Australia’s Science and Technology for Climate Partnerships (SciTech4Climate) program is a $5.5million science and technology partnership to support climate resilience in the Indo-Pacific. The program connects leading Australian scientists and climate specialists with development partners in the Indo-Pacific to ensure the region’s response to climate change is supported by the best available science and technological advances.

Asia-Pacific Ministerial Conference on Disaster Risk Reduction

In Brisbane in the second half of 2022, Australia will host a range of ministerial meetings, thematic sessions and partner-led public forums to promote coordination and cooperation and assess regional progress made in the implementation of the Sendai Framework, the global blueprint to reduce disaster risk and losses.

The Indo-Pacific Centre for Health Security

The Centre is the implementation body for the Australian Government’s Vaccine Access and Health Security Initiative. It brings together global investments, collaboration with regional organisations and bilateral health cooperation to deliver both strategic direction and practical, timely assistance for regional government partners.

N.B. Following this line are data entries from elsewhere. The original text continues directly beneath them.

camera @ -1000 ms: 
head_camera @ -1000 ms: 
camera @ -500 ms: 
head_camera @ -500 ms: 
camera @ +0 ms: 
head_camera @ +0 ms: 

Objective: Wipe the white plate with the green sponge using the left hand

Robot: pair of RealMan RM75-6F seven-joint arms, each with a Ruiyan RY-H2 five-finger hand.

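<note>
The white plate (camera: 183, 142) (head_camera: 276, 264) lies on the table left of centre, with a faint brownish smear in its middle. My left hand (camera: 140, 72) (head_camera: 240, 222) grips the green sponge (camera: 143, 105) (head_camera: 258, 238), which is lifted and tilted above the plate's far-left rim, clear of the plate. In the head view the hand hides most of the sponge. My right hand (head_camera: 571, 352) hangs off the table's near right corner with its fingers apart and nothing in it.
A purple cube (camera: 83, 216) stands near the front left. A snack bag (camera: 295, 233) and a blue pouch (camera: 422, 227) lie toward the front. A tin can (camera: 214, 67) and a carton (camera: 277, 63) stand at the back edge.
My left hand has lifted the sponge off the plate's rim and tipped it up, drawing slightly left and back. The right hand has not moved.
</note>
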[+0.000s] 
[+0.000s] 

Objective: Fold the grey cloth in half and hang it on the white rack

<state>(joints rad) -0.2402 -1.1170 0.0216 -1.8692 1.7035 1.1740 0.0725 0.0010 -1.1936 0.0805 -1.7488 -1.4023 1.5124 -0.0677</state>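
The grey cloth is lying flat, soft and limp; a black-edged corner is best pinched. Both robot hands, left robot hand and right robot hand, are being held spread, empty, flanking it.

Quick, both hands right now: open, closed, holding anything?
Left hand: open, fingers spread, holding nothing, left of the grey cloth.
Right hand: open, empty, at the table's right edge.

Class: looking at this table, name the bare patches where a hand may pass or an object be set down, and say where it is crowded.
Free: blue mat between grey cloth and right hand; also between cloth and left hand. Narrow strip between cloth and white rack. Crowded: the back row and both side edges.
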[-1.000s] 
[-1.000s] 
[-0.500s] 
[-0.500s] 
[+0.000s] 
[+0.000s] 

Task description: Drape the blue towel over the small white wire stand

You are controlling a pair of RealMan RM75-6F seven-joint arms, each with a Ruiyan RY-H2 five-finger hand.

Its mix of DFAT staff, secondees from six Departments and specialist contractors provides in-house expertise in areas including the veterinary sciences, regulation, immunology, microbiology, epidemiology and anthropology. A further five-year strategic investment has just been announced.

Pacific Women Lead

Pacific Women Lead is the Australian Government’s new regional gender equality program for the Pacific. It aims to ensure that Pacific women and girls, in all their diversity, are safe and equitably share resources, opportunities and decision-making with men and boys. It will focus on women’s leadership and women’s rights, including safety, health and economic empowerment. It builds on Australia’s long-standing support for gender equality in the Pacific through the Pacific Women Shaping Pacific Development program.

Cardno Market Development Facility

Cardno’s Market Development Facility is an Australia-funded multi-country initiative working in five countries including Fiji, Timor-Leste and PNG. It uses a market systems development approach to promote sustainable economic development by connecting individuals, businesses, governments and NGOs with each other and with markets at home and abroad. It has leveraged US$14.2 million in private sector investment since 2012 and a cumulative 170,200 women have benefitted since the start of the program.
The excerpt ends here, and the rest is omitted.